El Puss Moth de color rojo despegó en menos de doscientos metros aplaudido y vitoreado por los compatriotas que quedaban en tierra pero cuando trataba de tomar altura Ansaldo escuchó, primero, un golpe seco y luego sintió una vibración que le cambió la cara porque el avión ni se elevaba ni respondía al mando de gases. En segundos el aviador decidió volver a tomar tierra ya que presagiaba que la hélice se había roto en alguna de sus partes, pero una pequeña cerca de piedra alzada que no llegaba a los dos metros apareció en la maniobra y el aparato acabó chocando de frente con su panza. Entre el lugar de despegue y el de aterrizaje forzoso había apenas un kilómetro y en tan escasa distancia acabaron los sueños del general para dirigir los destinos de España porque el avión se incendió al chocar con las piedras del murete y quedó reducido a un amasijo de hierros ennegrecidos donde la policía portuguesa descubrió un esqueleto carbonizado que fue identificado como los restos de José Sanjurjo Sacanell, marqués del Rif, que enterraron provisionalmente dos días después en un nicho del cementerio de Estoril. Ansaldo salvó la vida por los pelos ya que logró salir del avión antes de que comenzaran las detonaciones y quedó tendido en el suelo con la cabeza ensangrentada, inconsciente, y semiasfixiado. Un pastor lo arrastró unos metros del avión evitando que le alcanzaran las explosiones de los depósitos de combustible y en Marinha feneció su aventura histórica chamuscado y ennegrecido por fuera y por dentro.

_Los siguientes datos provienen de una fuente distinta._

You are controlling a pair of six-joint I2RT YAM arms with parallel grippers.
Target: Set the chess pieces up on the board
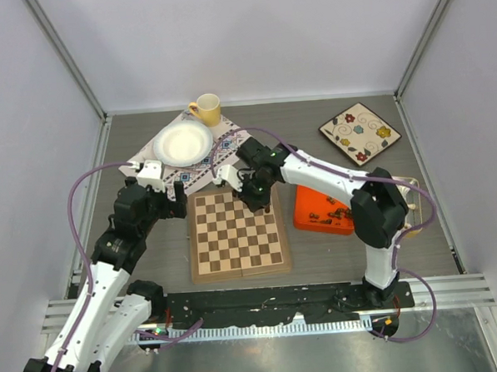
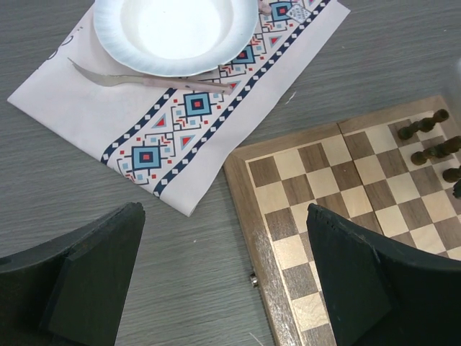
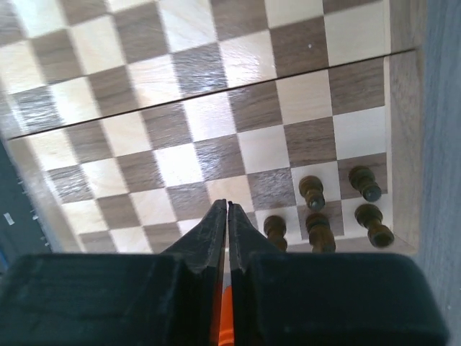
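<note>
Five dark wooden chess pieces on checkered wooden board, lower right; most missing; right gripper closed, empty; left gripper spread wide.

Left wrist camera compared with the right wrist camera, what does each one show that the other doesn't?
Only the left wrist view shows the white bowl, the fork and the patterned cloth beside the board, with the left gripper open. Only the right wrist view shows the right gripper, shut above the board. Both show the board and dark chess pieces near one corner: five in the right wrist view, fewer at the left's edge.
</note>
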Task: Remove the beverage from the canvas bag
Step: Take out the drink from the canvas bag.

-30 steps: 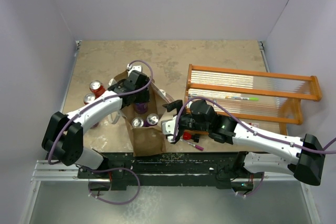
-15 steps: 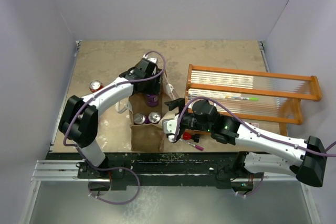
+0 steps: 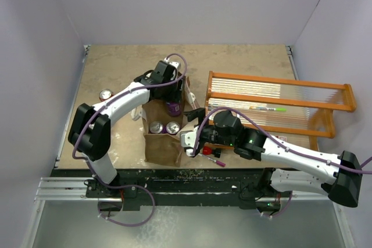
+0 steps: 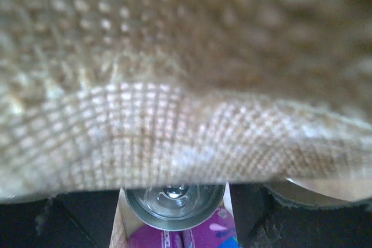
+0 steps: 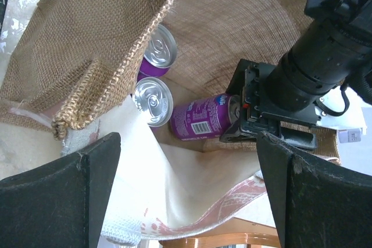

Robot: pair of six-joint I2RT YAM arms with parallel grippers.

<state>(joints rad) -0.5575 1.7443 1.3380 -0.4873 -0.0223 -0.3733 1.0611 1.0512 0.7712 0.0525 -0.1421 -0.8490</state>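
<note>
canvas bag (image 3: 161,146): mid-table near the front edge, mouth open | purple can (image 5: 200,120): on its side within the bag's mouth | left gripper (image 5: 237,110): pinching the purple can's top end | right gripper (image 3: 190,124): spread wide beside the bag's right side | two upright cans (image 3: 156,127): inside the bag

Mid-front on table (image 3: 116,65): canvas bag (image 3: 161,150). In it, 2 upright side by side, near-left can (image 3: 156,127) & near-right can (image 3: 173,127); third can (image 3: 172,107) lies behind them. Rack (image 3: 279,105) right of bag; lone can (image 3: 106,94) far left.
</note>
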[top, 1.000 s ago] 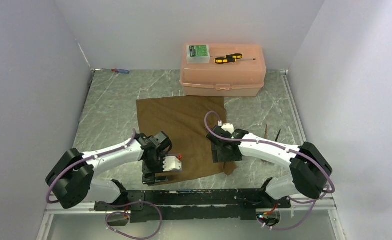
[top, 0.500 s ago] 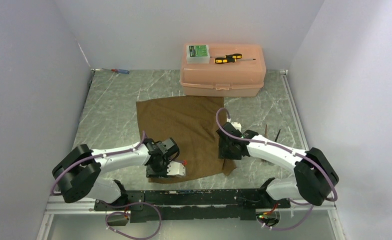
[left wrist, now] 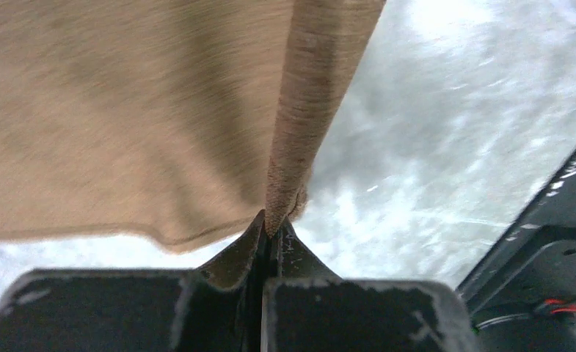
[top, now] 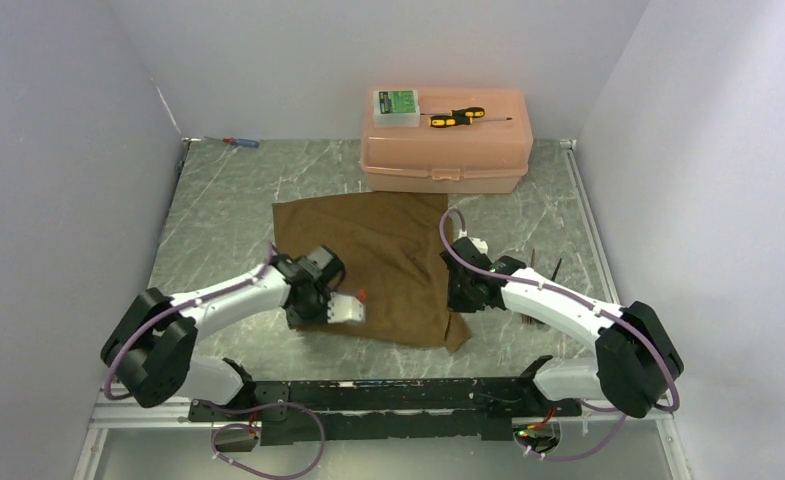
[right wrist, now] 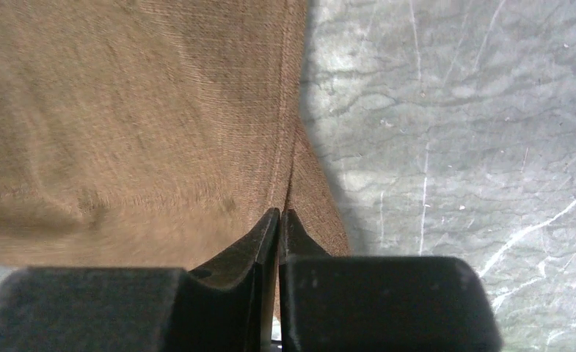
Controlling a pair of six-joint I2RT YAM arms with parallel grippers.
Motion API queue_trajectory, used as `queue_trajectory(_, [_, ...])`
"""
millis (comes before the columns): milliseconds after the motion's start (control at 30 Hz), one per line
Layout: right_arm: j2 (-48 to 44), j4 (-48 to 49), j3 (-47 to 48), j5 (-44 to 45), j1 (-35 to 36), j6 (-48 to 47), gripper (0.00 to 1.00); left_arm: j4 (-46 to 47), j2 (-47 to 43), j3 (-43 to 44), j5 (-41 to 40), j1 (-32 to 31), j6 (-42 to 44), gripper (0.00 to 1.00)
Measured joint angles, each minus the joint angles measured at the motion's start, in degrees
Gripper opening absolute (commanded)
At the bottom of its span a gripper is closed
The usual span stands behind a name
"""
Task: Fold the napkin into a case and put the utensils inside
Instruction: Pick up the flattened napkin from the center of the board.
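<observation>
Open a second ago, the left pincer (left wrist: 271,224) and right pincer (right wrist: 279,216) now clamp near corners of the napkin (top: 373,250), spread just before the pink box (top: 446,160), apparently starting the first fold, which needs an even lift boxward.

Both just closed: my left end effector (left wrist: 270,227) now pinches the napkin (top: 378,250) at its near-left corner, and my right end effector (right wrist: 279,214) has its near-right edge. That near edge has slid farther back.
</observation>
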Motion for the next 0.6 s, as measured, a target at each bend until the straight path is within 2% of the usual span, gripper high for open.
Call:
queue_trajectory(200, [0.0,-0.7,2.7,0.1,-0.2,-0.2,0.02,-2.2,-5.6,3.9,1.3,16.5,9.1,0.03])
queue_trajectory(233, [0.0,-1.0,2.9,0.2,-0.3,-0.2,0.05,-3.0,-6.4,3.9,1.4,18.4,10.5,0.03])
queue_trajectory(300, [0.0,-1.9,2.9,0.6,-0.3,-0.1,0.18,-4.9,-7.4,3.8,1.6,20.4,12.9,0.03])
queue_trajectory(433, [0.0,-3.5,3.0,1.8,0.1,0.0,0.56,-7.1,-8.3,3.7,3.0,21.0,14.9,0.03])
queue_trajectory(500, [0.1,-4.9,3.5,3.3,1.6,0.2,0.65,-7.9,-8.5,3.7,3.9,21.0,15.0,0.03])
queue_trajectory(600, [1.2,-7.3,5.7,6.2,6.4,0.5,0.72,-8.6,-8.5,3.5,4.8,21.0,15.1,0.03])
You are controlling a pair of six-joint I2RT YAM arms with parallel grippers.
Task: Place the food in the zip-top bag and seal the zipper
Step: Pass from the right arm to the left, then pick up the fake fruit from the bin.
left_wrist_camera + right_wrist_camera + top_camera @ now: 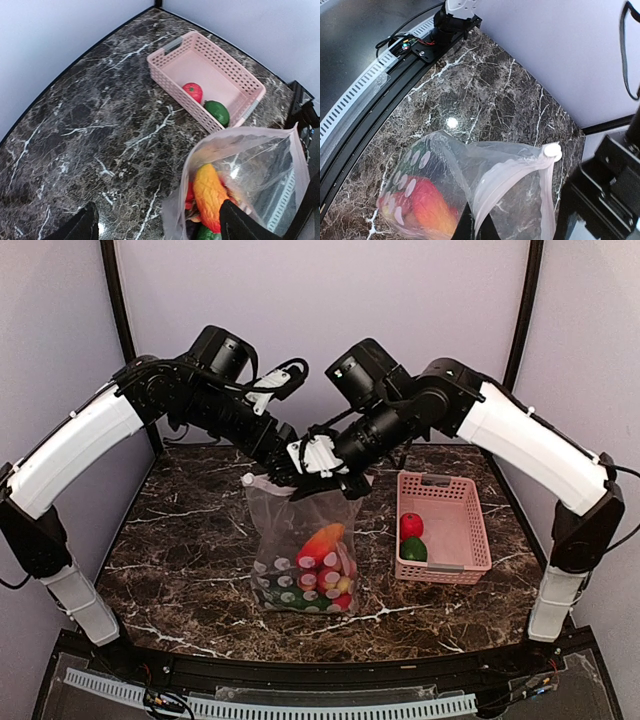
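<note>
The zip-top bag (305,540) hangs upright over the middle of the table with its mouth gaping. It holds food: an orange-red piece (211,192), red bits and a green one. My right gripper (476,227) is shut on the zipper (517,175) strip at the bag's rim, near its white end tab (551,150). At the bag's left top corner my left gripper (272,472) stands open. Its fingers (82,226) are wide apart, and the bag's rim (186,180) lies between them without being pinched. More food, a red strawberry (411,525) and a green pepper (414,549), lies in the pink basket (468,525).
The pink basket (172,70) stands on the dark marble table (180,550) to the right of the bag. Grey walls close the back and sides. A black rail with a white slotted strip (300,707) runs along the near edge.
</note>
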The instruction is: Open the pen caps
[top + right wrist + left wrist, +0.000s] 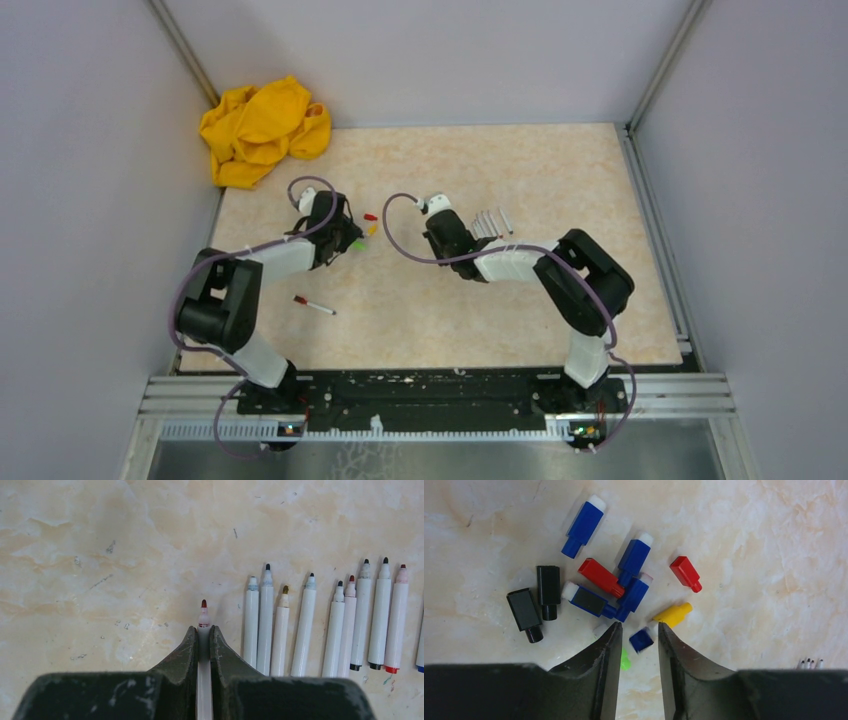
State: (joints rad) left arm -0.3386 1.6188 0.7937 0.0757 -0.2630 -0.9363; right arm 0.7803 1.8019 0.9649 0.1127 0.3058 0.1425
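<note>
One uncapped marker, clamped in the right pincer, appears only wrist-side.

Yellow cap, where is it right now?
In the left wrist view, the yellow cap lies at the right edge of the cap pile, below a lone red cap and just beyond the left gripper.

Beige table: caps, markers, cloth.

End effector hangs spread above loose pen caps.
</note>
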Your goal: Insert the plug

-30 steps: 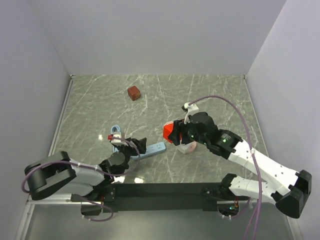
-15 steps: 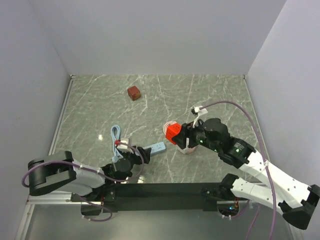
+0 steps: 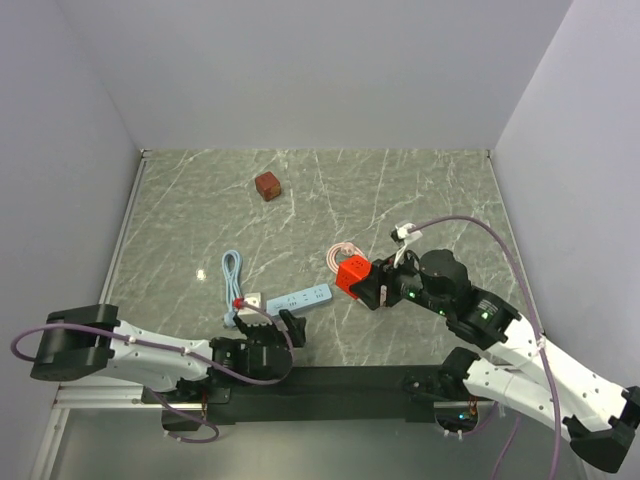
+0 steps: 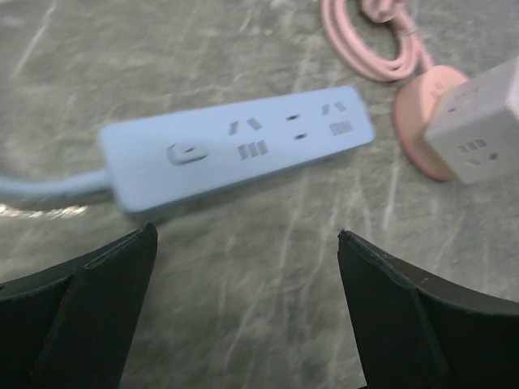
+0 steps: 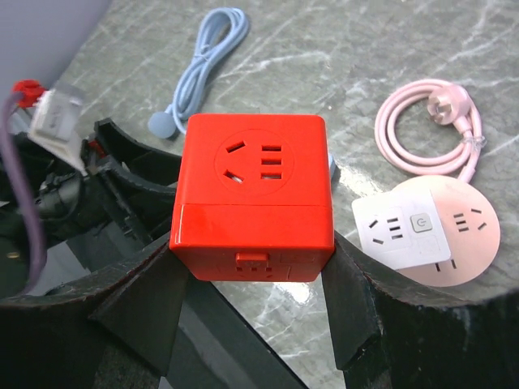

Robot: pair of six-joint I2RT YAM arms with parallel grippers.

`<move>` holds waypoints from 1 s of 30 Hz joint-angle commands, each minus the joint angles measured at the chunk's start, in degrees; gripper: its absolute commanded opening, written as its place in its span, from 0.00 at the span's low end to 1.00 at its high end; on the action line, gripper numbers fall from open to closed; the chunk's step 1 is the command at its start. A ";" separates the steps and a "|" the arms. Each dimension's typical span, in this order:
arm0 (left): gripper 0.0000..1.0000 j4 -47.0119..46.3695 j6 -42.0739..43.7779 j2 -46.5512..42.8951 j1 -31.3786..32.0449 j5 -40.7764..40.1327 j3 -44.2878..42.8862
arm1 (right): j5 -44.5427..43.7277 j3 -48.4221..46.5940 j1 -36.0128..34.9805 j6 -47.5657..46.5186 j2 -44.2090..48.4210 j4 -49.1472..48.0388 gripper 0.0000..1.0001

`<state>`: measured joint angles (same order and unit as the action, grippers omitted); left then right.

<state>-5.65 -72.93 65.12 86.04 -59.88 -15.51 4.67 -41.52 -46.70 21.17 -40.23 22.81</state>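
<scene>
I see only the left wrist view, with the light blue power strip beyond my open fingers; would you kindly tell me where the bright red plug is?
Observer: The small bright red cube-shaped plastic plug is clamped in the right gripper, held in mid-air.
Operator: Where is it relative to the strip?
Observer: In the top view it hangs just past the right end of the light blue plastic power strip, not over its sockets.
Operator: Are its prongs showing?
Observer: No; the right wrist view shows only a socket face and a side with a small tab.
</scene>
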 commanded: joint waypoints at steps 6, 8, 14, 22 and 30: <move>0.99 41.23 -38.83 3.58 3.17 -5.60 -5.57 | 4.20 2.05 0.90 -2.80 6.30 -4.70 0.00; 0.99 47.96 -46.47 6.76 3.08 -6.30 -7.16 | 5.44 2.40 0.82 -2.80 7.44 -5.14 0.00; 0.99 63.91 -66.62 19.24 3.08 -8.23 -12.97 | 7.55 2.76 0.82 -2.97 9.02 -6.28 0.00; 0.99 43.18 -44.46 7.23 0.98 -14.22 -8.32 | 7.90 3.02 0.82 -3.06 9.38 -6.72 0.00; 0.99 3.48 -1.53 -12.29 -10.44 -1.93 5.65 | 7.02 3.02 0.91 -2.98 9.55 -6.72 0.00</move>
<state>16.14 -90.24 57.19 79.68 -66.06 -13.65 11.73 -38.13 -46.24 18.76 -31.57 20.14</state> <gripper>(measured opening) 0.995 0.681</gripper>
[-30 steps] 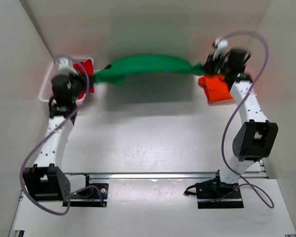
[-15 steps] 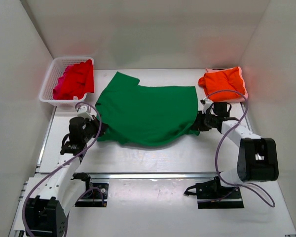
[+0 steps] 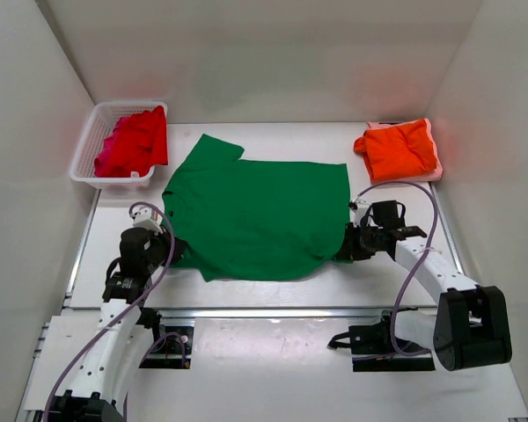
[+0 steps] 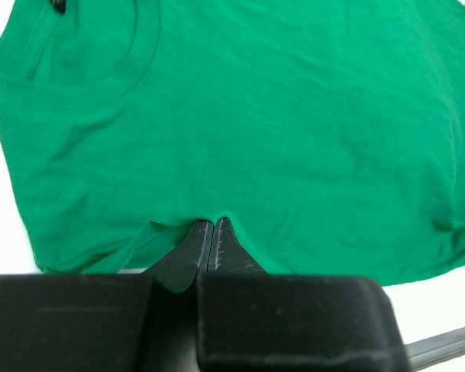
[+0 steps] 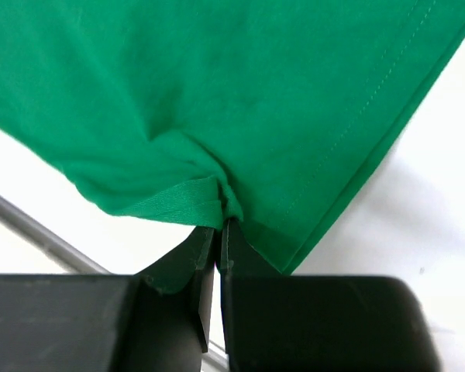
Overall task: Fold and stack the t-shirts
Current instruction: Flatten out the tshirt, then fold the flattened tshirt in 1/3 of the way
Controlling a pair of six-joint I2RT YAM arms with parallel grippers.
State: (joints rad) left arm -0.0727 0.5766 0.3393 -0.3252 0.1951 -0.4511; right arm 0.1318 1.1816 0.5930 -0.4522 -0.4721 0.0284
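Observation:
The bright green t-shirt (image 3: 257, 214) lies spread on the table, collar to the left. My left gripper (image 3: 172, 249) is shut on its left edge near the shoulder; in the left wrist view (image 4: 211, 225) the closed jaws pinch the cloth (image 4: 240, 116). My right gripper (image 3: 343, 246) is shut on the shirt's right hem; in the right wrist view (image 5: 219, 226) a bunched fold of green cloth (image 5: 217, 93) sits in the jaws. A folded orange t-shirt (image 3: 399, 149) lies at the back right. Red and magenta shirts (image 3: 134, 141) fill the basket.
A white lattice basket (image 3: 84, 154) stands at the back left. White walls close in the table at the left, back and right. A metal rail (image 3: 273, 311) runs along the near edge in front of the arm bases.
Both grippers pulled the green shirt from held up at the back down and toward the near edge. It now lies flatter and more spread on the table.

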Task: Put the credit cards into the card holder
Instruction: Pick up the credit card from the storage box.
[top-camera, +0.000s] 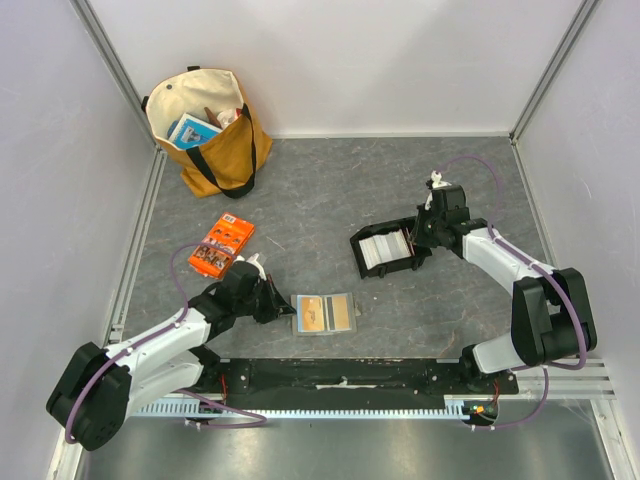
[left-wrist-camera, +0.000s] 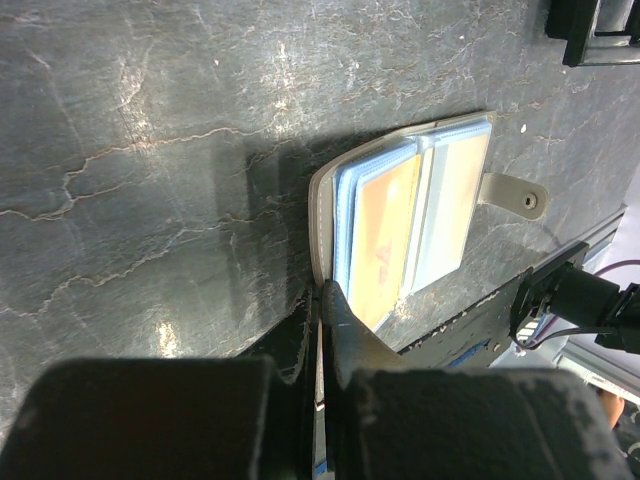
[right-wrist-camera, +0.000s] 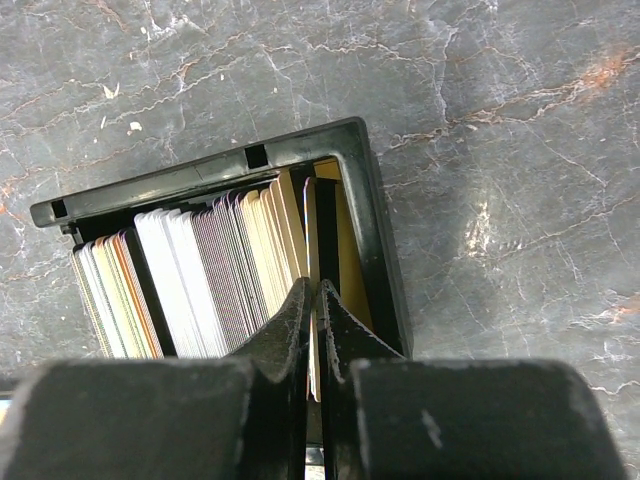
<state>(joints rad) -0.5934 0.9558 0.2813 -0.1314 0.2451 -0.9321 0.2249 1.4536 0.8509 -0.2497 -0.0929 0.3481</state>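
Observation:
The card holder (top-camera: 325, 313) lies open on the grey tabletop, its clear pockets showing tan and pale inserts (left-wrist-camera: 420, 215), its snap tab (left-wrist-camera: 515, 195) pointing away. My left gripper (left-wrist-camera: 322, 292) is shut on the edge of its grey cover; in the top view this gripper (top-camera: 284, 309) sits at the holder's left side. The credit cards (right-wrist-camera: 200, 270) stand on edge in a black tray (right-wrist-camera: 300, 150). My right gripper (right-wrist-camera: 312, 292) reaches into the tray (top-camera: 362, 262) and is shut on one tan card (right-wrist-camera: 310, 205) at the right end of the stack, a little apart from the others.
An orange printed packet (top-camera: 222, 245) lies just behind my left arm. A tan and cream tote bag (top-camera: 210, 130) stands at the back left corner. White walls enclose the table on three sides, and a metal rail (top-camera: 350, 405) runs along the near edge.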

Mola recibió noticia del fallecimiento de Sanjurjo cuando estaba en el despacho de Capitanía desplegando la cartografía del río Bidasoa para puntear instrucciones al coronel Beorlegui sobre la manera de llegar hasta Irún y controlar la frontera, su obsesión en las primeras jornadas de guerra sin cuartel que se había levantado en España. El comandante militar de Cáceres le hizo ese favor enviando un telegrama en el que informaba del mortal accidente, y el Director sacudió la impaciencia que estaba comenzando a consumir su estómago con un tazón de café; a continuación se despidió telefónicamente de Maíz, saludó a su nuevo colaborador, el abogado de Tudela José María Iribarren —que será el encargado de tomar notas de todo cuanto suceda los próximos meses— y entregó el mando de la plaza al coronel Solchaga.

El día veintiuno, san Lorenzo de Brindis, capuchino y predicador, el general Mola salió en coche hacia Logroño con una maleta mediana, la Remington portátil en la mano y la máquina de fotos, su Leica, colgada al cuello (tenía el aspecto de un expedicionario) y llegó en avión casi de noche a Burgos para instalar su cuartel aclamado por los devotos y prosélitos madrileños que habían llegado a la ciudad antes de que la capital de España quedase convertida en una jaula con casi un millón de rehenes en sus entrañas.